Task instructions: Check every line of the data for the word "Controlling", and copy those that have it.

(Material supplied begins)

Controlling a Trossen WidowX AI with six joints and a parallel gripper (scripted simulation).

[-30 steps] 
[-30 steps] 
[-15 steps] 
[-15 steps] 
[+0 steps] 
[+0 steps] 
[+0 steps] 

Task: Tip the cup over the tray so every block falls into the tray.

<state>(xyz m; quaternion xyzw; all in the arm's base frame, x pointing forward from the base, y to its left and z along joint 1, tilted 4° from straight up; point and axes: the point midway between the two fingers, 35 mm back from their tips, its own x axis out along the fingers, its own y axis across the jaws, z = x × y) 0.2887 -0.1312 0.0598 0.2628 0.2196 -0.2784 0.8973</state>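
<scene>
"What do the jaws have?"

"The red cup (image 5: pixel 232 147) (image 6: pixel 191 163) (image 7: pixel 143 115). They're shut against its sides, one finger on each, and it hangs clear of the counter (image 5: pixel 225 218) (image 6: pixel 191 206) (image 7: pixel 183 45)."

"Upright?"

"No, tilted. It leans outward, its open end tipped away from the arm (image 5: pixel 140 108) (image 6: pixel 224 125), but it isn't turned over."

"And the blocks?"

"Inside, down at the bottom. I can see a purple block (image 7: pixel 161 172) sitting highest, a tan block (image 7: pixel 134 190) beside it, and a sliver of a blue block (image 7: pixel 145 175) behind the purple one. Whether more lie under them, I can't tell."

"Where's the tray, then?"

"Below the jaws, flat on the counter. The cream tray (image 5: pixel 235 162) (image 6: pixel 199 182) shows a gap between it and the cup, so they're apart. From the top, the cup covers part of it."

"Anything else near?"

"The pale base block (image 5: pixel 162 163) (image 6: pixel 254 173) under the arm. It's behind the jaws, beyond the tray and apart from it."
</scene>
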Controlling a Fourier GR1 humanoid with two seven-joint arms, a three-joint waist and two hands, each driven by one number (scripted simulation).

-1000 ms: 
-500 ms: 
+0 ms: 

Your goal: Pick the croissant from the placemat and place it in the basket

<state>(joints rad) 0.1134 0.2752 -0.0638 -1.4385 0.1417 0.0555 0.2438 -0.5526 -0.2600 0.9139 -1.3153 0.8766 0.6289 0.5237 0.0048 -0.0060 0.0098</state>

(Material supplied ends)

Written solution:
Controlling a Trossen WidowX AI with six joints and a parallel gripper (scripted simulation).
Controlling a Fourier GR1 humanoid with two seven-joint arms, a three-joint waist and two hands, each driven by one number (scripted simulation).

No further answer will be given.